Just bytes, layouts, and deliberate control.

  • Article I (this one):
    We’ll discover the Panama fundamentals (Arena, MemorySegment, and VarHandle) to build a structured, memory-mapped append-only log.

  • Article II:
    We’ll make our data durable and verifiable with checksums and structured records.

  • Article III:
    We’ll eliminate GC pressure by building a custom off-heap hash index, aiming for fast, predictable read/write paths.

This is a learning journey even for myself, as I’m not a systems programmer and only touched native memory a few times before.


The Silent Killer: GC Pauses and the p99 Problem

We’ve all experienced it at some point in our careers: a service cruises along at optimal latency, doing its job just fine… until occasionally, mysteriously, it doesn’t. A single request out of a hundred suddenly takes 150ms instead of just the usual few ms.

That’s the p99 latency spike: the slowest 1% of requests.

In Java, the villain is usually the Garbage Collector.

text
Response Time (ms)                    *
150 |                                 |
    |                                 |
    |                                 |
100 |                                 |
    |                                 |
    |                 *               |
 50 |                 |               |
    |     *     *     |         *     |
    |  *  |  *  |  *  |  *   *  |  *  |  *
  0 +----------------------------------------> Time
      ^               ^               ^
      |               |               |
    Normal         GC Pause        GC Pause
                               (The p99 Nightmare)

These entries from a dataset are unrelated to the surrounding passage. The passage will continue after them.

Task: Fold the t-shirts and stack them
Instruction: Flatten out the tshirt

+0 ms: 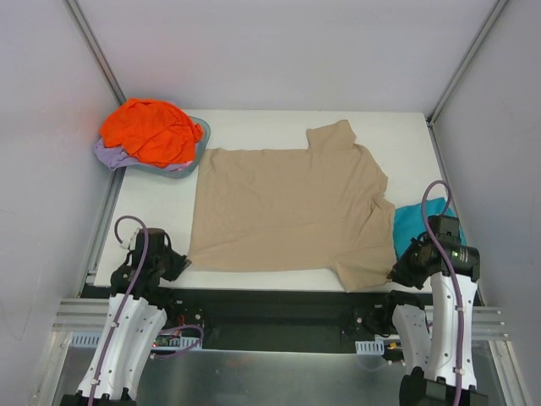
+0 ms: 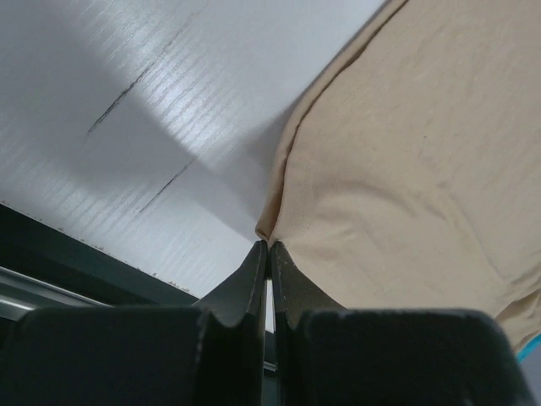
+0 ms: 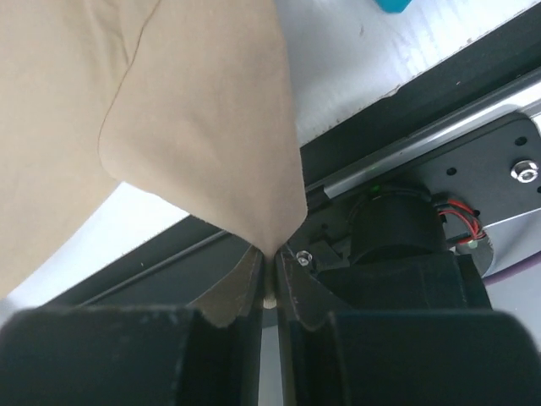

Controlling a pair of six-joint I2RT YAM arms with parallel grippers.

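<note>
A tan t-shirt [image 1: 287, 207] lies spread flat across the white table [image 1: 254, 127], one sleeve pointing to the far side. My left gripper [image 1: 180, 262] is at the shirt's near left corner and is shut on it; in the left wrist view the jaws [image 2: 269, 247] pinch the tan cloth [image 2: 406, 169]. My right gripper [image 1: 397, 275] is shut on the near right corner, with the tan cloth [image 3: 203, 110] pinched between its jaws [image 3: 272, 262] over the table's front edge. A teal t-shirt [image 1: 414, 222] lies folded at the right. An orange t-shirt [image 1: 148, 131] is heaped on a lavender one [image 1: 108, 156].
The orange and lavender shirts sit in a shallow teal-grey basin [image 1: 203, 135] at the far left corner. A black rail and metal frame [image 1: 270, 309] run along the near table edge. White walls close in the left, right and back sides.
</note>
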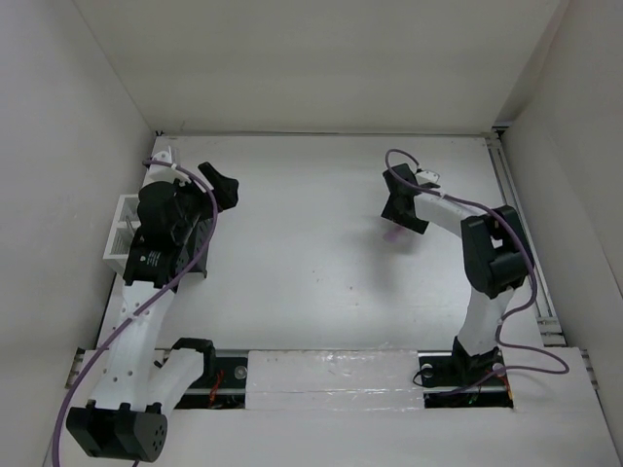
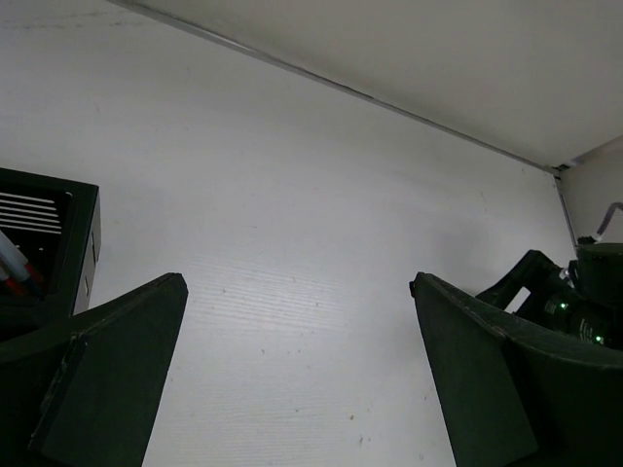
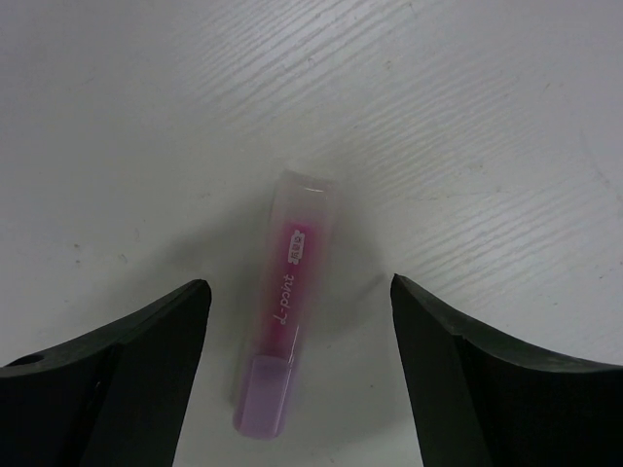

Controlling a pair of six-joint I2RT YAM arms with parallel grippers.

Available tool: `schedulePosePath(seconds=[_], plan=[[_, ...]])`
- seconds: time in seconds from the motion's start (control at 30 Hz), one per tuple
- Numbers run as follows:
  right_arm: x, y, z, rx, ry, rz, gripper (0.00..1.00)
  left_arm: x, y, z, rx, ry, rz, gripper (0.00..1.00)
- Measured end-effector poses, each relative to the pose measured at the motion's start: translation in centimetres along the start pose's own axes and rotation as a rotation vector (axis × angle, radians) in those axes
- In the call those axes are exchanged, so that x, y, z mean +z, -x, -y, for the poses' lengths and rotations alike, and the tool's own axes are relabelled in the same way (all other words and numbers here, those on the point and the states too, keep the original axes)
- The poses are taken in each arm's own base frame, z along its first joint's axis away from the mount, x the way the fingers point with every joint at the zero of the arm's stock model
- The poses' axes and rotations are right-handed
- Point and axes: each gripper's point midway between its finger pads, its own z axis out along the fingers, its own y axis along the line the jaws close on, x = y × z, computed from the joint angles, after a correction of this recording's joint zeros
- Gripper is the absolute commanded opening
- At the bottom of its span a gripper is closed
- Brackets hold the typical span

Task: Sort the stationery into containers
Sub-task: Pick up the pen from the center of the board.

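Straddles the purple highlighter (image 3: 287, 321) with the right claw (image 3: 299, 287), fingers set wide, one to each side with a gap left on both, so grips nothing yet. Finds that highlighter flat on the desk (image 1: 311, 292), right of the middle, lengthwise between the fingers, lilac end nearest the wrist camera, slightly askew and a touch closer to one finger.

Risks a nudge from there. Probably meets the nearer finger first on the squeeze, which could roll or spin the round barrel out of line instead of pinching it. Could also pinch too close to one end and let it swing or slip on the lift.

Further out, keeps the left claw (image 2: 298, 284) wide too, holding nothing, just beside the black container (image 2: 58, 243), with pens (image 2: 15, 268) already standing inside. Puts the white container (image 1: 122, 229) at the far left edge, partly under the left arm. Means a long carry across the desk, with a real chance of crowding that arm at the drop.
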Motion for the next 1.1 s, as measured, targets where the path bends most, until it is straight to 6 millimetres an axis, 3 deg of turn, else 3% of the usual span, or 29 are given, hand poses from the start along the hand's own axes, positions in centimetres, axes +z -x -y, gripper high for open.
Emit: schedulePosePath(seconds=[0.33, 0.43, 0.47, 0.53, 0.67, 0.7, 0.77, 0.87, 1.1], plan=[[0.3, -0.6, -0.7, 0.03, 0.055, -0.083, 0.75, -0.5, 0.4, 0.7, 0.002, -0.034, 0.015, 1.0], [0.7, -0.8, -1.0, 0.025, 0.056, -0.108, 0.65, -0.7, 0.6, 0.8, 0.003, -0.037, 0.022, 1.0], [0.8, -0.8, -0.9, 0.02, 0.051, -0.115, 0.53, -0.7, 0.6, 0.8, 0.003, -0.038, 0.024, 1.0], [0.8, -0.7, -1.0, 0.015, 0.05, -0.123, 0.48, -0.8, 0.7, 0.9, 0.003, -0.039, 0.026, 1.0], [0.8, -0.4, -1.4, 0.007, 0.049, -0.135, 0.29, -0.9, 0.7, 0.9, 0.003, -0.04, 0.027, 1.0], [0.8, -0.4, -1.4, 0.001, 0.048, -0.137, 0.15, -0.9, 0.7, 0.9, 0.003, -0.04, 0.027, 1.0], [0.8, -0.3, -1.5, -0.009, 0.052, -0.14, 0.0, -0.9, 0.7, 0.9, 0.003, -0.041, 0.026, 1.0], [0.8, -0.2, -1.5, -0.02, 0.058, -0.142, 0.0, -0.9, 0.3, 1.3, 0.018, -0.044, 0.018, 1.0], [0.5, -0.6, -1.5, -0.072, 0.131, -0.124, 0.0, -1.0, -2.7, 5.2, 0.09, -0.182, -0.085, 1.0]])
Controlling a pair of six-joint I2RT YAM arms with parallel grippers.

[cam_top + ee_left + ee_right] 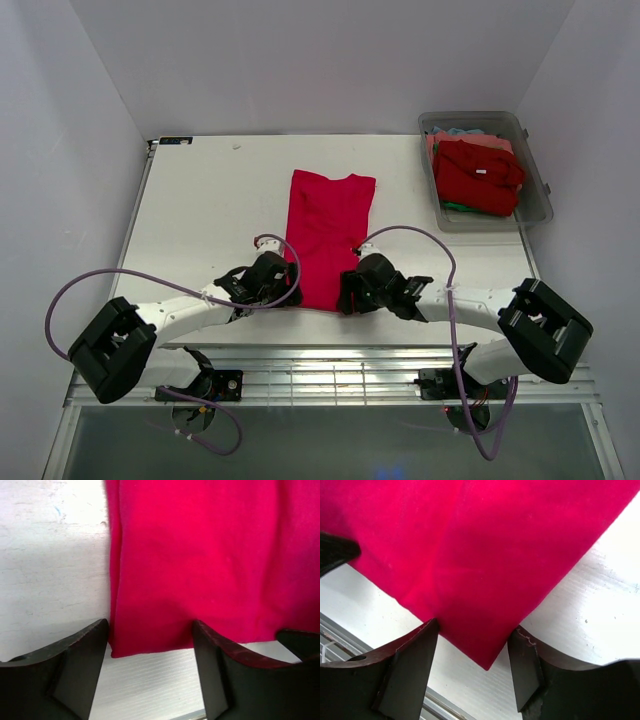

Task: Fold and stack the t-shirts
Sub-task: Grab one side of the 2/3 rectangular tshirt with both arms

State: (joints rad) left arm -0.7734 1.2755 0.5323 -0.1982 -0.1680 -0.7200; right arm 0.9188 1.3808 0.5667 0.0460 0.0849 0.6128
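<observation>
Left tool (150,635): wide open, nothing gripped, astride one hem corner of red t-shirt (328,235). Right tool (474,630): likewise wide open, nothing gripped, astride the other hem corner. T-shirt flat on tabletop (200,200), folded narrow, stretching straight ahead of both tools. Bin (535,195) of red clothes ahead and right of right tool.

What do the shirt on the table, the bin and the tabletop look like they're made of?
Shirt: soft knit cloth, probably cotton jersey, matte; it lies limp and creased.
Bin: clear, slightly glossy plastic; the clothes show through its walls.
Table: hard white matte board, perhaps laminate or painted; the wrist views show scuffs and fine lines.
</observation>
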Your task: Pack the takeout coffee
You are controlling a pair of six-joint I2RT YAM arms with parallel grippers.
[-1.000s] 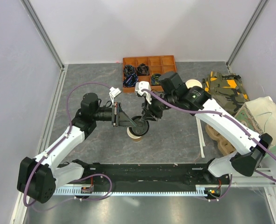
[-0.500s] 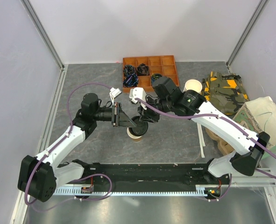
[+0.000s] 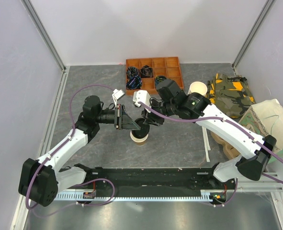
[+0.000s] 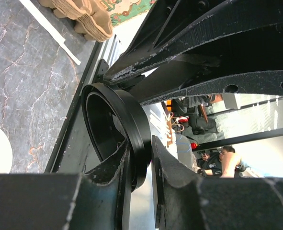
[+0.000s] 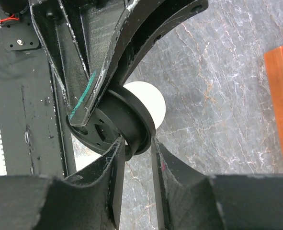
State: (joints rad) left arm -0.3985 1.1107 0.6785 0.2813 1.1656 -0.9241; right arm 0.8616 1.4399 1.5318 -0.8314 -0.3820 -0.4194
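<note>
The takeout coffee stands in two parts. Its tan paper cup [image 3: 139, 137] sits open on the grey table, and the right wrist view shows its cream mouth [image 5: 151, 103]. The black lid [image 3: 141, 126] hangs on edge just above the cup. My left gripper [image 3: 132, 124] comes in from the left and is shut on the lid's rim [image 4: 134, 120], one finger on each side [image 4: 141, 149]. My right gripper [image 3: 149, 120] comes in from the right. Its fingers straddle the opposite rim of the lid [image 5: 129, 125] and touch it [image 5: 136, 143].
An orange compartment tray [image 3: 166, 63] with dark items lies at the back. A lidless cream cup [image 3: 198, 88], a camouflage bag [image 3: 230, 93], a paper bag [image 3: 270, 120], brown pulp trays [image 3: 227, 143] and a white stick [image 3: 206, 143] are on the right.
The right gripper has shifted left and taken the lid's rim between its fingers. The lid has lifted slightly off the cup, whose top now shows more.
</note>
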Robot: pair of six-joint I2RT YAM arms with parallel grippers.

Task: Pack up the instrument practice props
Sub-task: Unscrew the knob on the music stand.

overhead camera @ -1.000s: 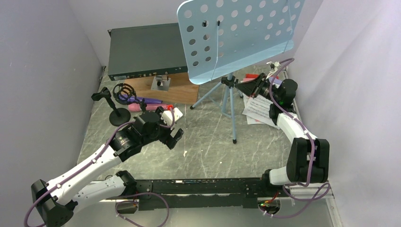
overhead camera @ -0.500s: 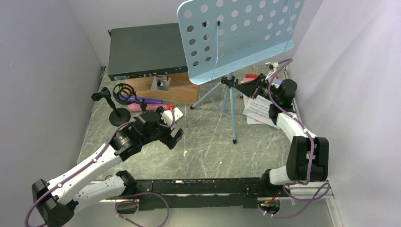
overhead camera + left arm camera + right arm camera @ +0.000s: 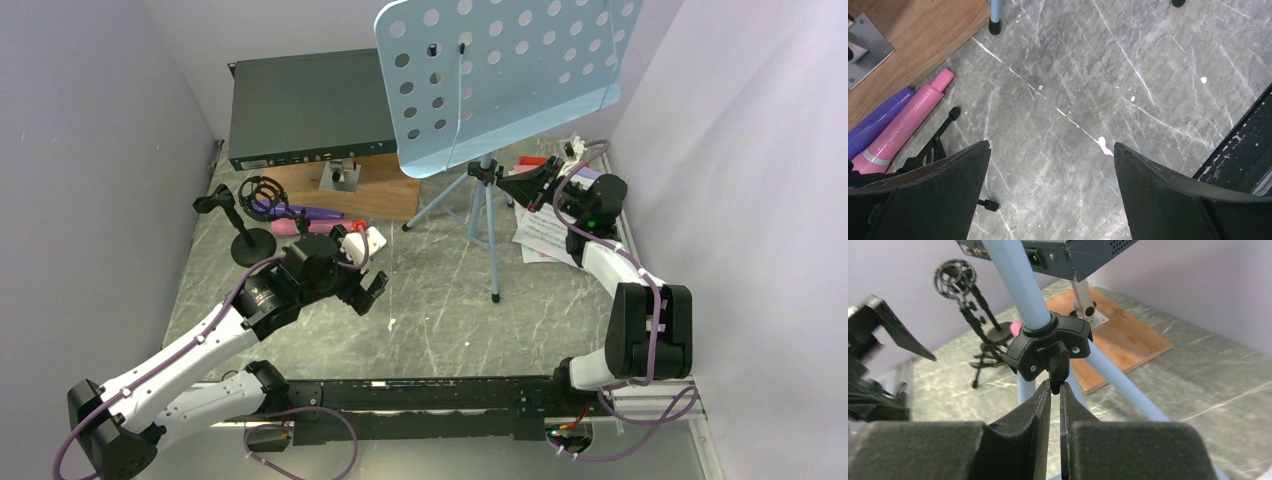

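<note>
While our right gripper [image 3: 1055, 386] points level at the light-blue perforated music tripod [image 3: 1018, 285], its two foam-padded jaws stand almost together with only a thin slit between them. They pinch the tip of the small black knob [image 3: 1059, 362], which hangs from the black plastic collar [image 3: 1045, 347] where the tripod's pole meets its legs, directly ahead of the fingertips. White music sheets [image 3: 545, 238] lie on the table beneath this gripper's wrist. Our left gripper [image 3: 1050, 150] hovers with its jaws spread wide and nothing between them, above a bare stretch of the grey marbled table [image 3: 1108, 75]. Just past one finger we see a pink toy microphone [image 3: 910, 122] lying side by side with a purple toy microphone [image 3: 873, 125], both at the edge of the brown wooden board [image 3: 923, 35]. The thin legs of a black tripod mic holder [image 3: 933, 147] show right beside that same finger.
</note>
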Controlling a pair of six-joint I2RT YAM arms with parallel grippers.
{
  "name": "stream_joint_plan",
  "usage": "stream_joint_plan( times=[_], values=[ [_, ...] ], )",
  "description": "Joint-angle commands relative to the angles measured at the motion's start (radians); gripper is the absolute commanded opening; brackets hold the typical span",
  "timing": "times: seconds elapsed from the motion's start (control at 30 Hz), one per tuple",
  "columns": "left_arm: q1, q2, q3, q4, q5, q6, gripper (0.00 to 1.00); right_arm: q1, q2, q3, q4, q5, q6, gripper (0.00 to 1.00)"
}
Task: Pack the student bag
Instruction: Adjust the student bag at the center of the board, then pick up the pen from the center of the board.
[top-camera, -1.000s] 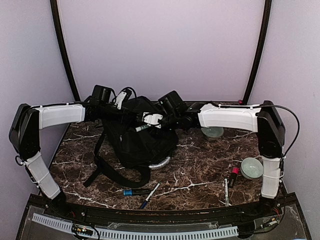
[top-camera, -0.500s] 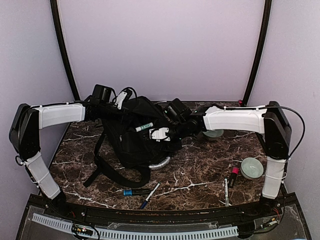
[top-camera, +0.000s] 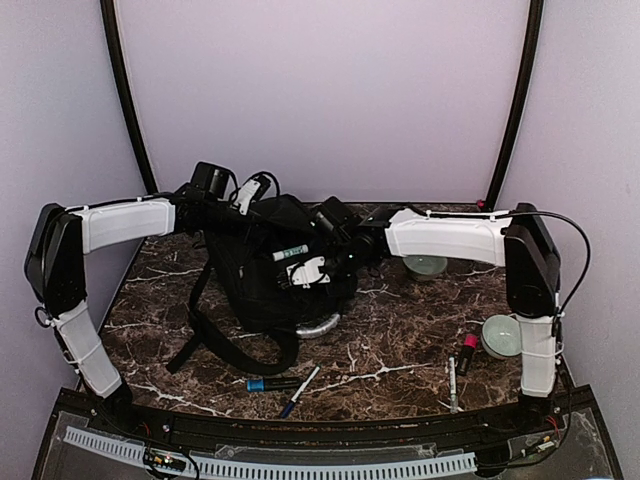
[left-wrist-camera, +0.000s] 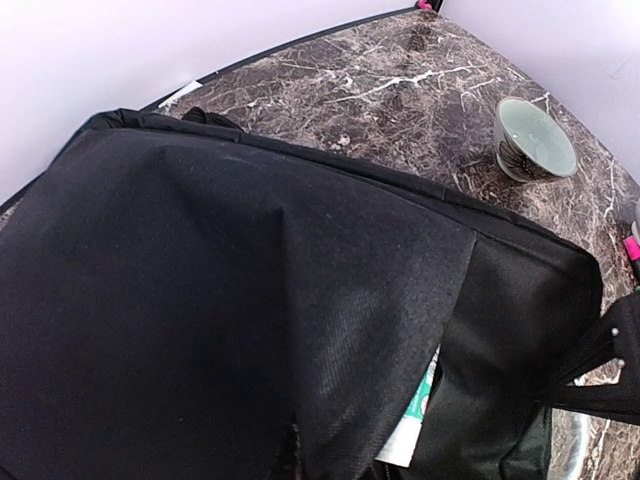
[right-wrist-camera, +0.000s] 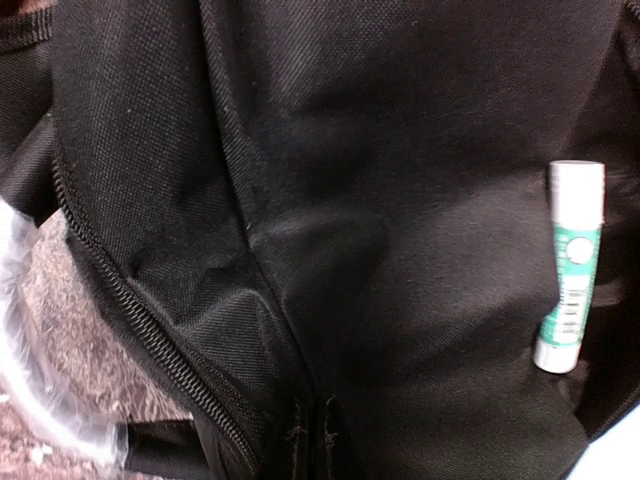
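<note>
The student bag (top-camera: 262, 290), a big black soft backpack, stands at the back middle of the table with its straps trailing toward the front left. A green-and-white glue stick (top-camera: 288, 254) pokes out of its open top and shows upright in the right wrist view (right-wrist-camera: 572, 265). My left gripper (top-camera: 245, 197) is shut on the bag's upper rear edge, holding the fabric up. My right gripper (top-camera: 305, 270) is shut on a fold of the bag's front panel beside the zip (right-wrist-camera: 140, 320). Fabric hides the fingers in both wrist views.
A green bowl (top-camera: 427, 265) sits behind the right arm, a second bowl (top-camera: 502, 336) at the right edge. A pink marker (top-camera: 467, 352) and a pen (top-camera: 452, 380) lie near it. A blue-capped marker (top-camera: 272, 383) and another pen (top-camera: 300, 391) lie at the front. Clear plastic (top-camera: 320, 326) pokes out beside the bag.
My right gripper has dropped from the glue stick at the bag's mouth to the front panel and shut on the fabric. The left arm lifted slightly, keeping its hold.
</note>
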Motion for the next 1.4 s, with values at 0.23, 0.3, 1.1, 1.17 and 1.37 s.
stream_joint_plan(
  times=[0.23,0.3,1.1,1.17,1.37],
  values=[
    [0.022,0.156,0.455,-0.224,-0.180,0.149,0.00,-0.148,-0.193,0.346,-0.124,-0.266,0.101,0.00],
    [0.028,0.172,0.521,-0.252,-0.253,0.155,0.00,-0.176,-0.216,0.343,-0.088,-0.282,0.123,0.00],
    [0.034,0.137,0.217,-0.005,-0.112,-0.103,0.00,-0.228,-0.310,-0.181,0.017,-0.329,0.162,0.20],
    [0.034,0.135,0.200,0.011,-0.103,-0.115,0.00,-0.209,-0.330,-0.178,-0.035,-0.404,0.187,0.30],
    [0.035,0.132,0.205,0.014,-0.037,-0.164,0.00,-0.039,-0.335,-0.233,-0.072,-0.412,0.221,0.36]
  ],
)
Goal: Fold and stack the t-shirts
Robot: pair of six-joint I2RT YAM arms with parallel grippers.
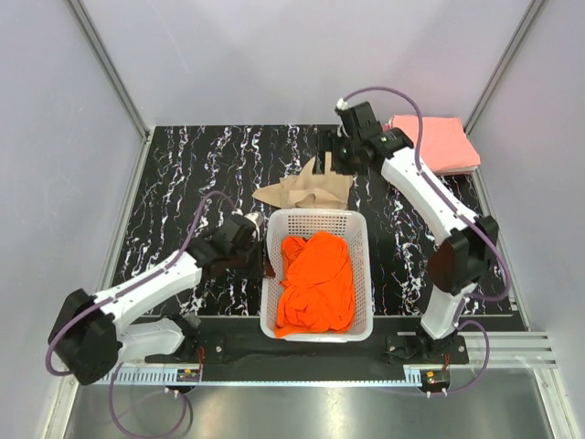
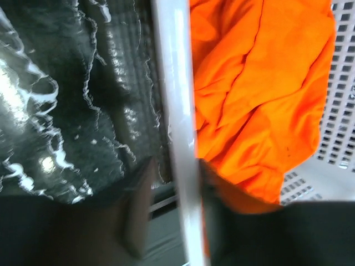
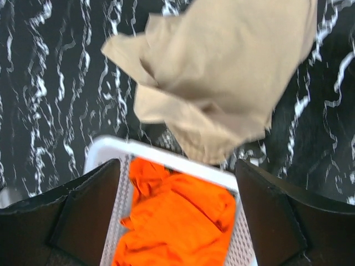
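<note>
A crumpled tan t-shirt (image 1: 306, 190) lies on the black marbled table just behind the white basket (image 1: 271, 274). It also shows in the right wrist view (image 3: 222, 77). A bright orange t-shirt (image 1: 315, 282) lies bunched inside the basket and shows in both wrist views (image 2: 255, 94) (image 3: 177, 221). Folded salmon-pink t-shirts (image 1: 437, 142) are stacked at the back right. My right gripper (image 1: 331, 157) (image 3: 180, 216) is open and empty above the tan shirt's far edge. My left gripper (image 1: 263, 254) (image 2: 177, 177) is open, its jaws astride the basket's left rim (image 2: 177, 111).
The basket sits at the table's near edge between the two arm bases. Grey walls with metal rails enclose the table on three sides. Bare table lies to the left of the basket (image 1: 183, 192).
</note>
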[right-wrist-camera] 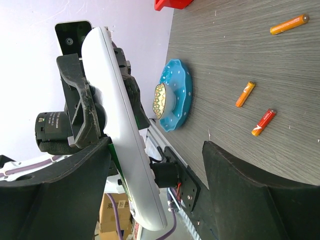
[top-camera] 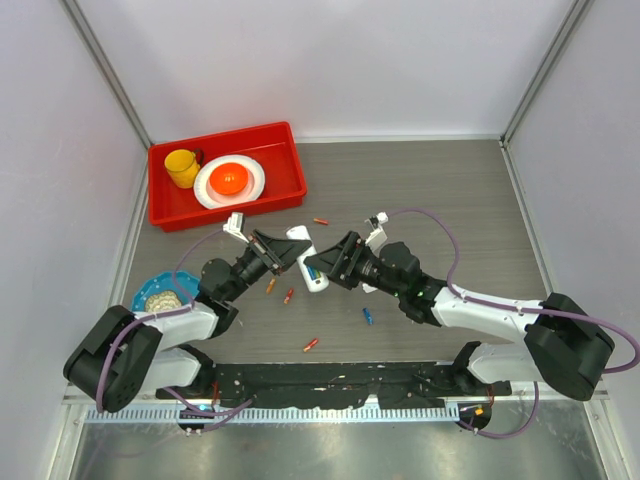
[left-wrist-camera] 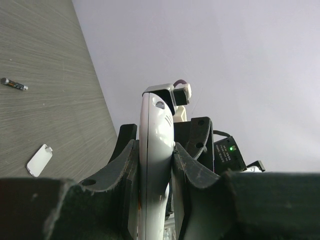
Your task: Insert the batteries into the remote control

A “normal” GC pause is expected at some point at runtime. But these unpredictable p99 spikes destroy user experience and violate SLA guarantees.

Why does the GC cause this pain? One of the main causes is our love for caching data for performance.

Storing key-value associations is often done with a “naïve heap index” like this, a simple HashMap:

java
Map<String, Long> index = new HashMap<>();

At first, that’s absolutely fine, as introducing something like a “distributed caching system” comes with its own can of worms.

But what about HashMap if we hit millions of entries?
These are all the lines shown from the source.